● Collected data:
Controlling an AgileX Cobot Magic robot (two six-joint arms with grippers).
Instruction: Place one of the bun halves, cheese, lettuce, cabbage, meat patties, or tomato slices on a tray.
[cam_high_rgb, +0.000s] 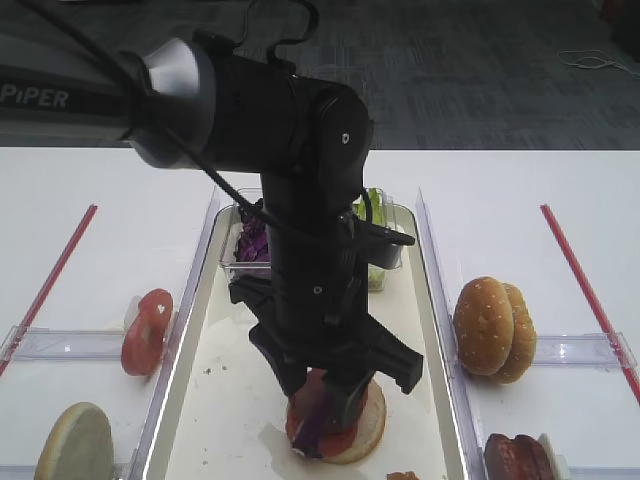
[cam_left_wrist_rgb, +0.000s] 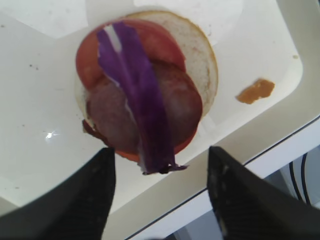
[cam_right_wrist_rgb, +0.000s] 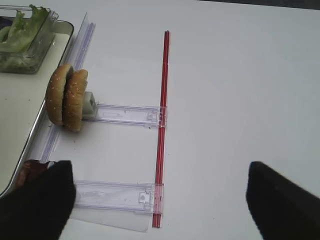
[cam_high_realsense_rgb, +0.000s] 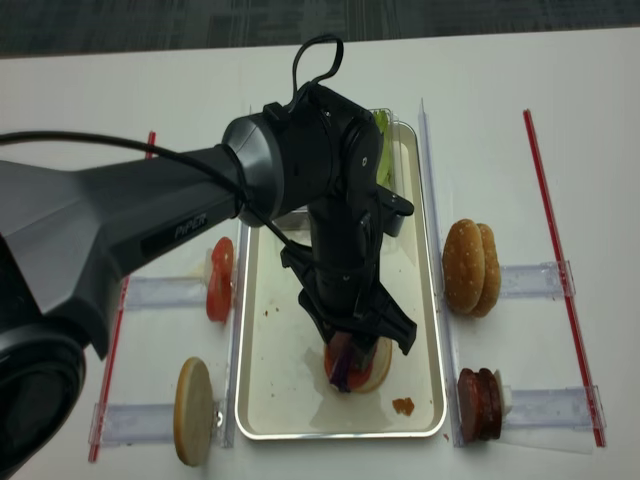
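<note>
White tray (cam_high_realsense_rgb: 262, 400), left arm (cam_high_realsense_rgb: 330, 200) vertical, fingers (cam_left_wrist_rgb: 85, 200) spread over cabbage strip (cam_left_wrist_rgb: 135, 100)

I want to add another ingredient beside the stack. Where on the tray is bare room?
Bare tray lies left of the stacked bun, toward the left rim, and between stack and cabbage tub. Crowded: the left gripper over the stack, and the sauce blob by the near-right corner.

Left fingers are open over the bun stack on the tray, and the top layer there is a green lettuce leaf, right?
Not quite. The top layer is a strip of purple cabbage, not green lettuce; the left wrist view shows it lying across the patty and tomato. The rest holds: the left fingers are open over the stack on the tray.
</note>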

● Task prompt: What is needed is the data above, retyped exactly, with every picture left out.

● Solution to this problem:
Controlling an AgileX Cobot Magic robot (two six-joint arms with grippers).
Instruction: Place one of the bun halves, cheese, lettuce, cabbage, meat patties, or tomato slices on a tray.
[cam_high_rgb, +0.000s] 
[cam_left_wrist_rgb, +0.000s] 
[cam_right_wrist_rgb, +0.000s] 
[cam_high_realsense_rgb, +0.000s] 
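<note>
White tray (cam_high_realsense_rgb: 262, 400), left arm (cam_high_realsense_rgb: 330, 200) vertical, fingers (cam_left_wrist_rgb: 85, 200) spread over cabbage strip (cam_left_wrist_rgb: 135, 100)

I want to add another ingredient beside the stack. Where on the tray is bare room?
Bare tray lies left of the stacked bun, toward the left rim, and between stack and cabbage tub. Crowded: the left gripper over the stack, and the sauce blob by the near-right corner.

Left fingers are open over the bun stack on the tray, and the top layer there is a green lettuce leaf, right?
Not quite. The top layer is a strip of purple cabbage, not green lettuce; the left wrist view shows it lying across the patty and tomato. The rest holds: the left fingers are open over the stack on the tray.
</note>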

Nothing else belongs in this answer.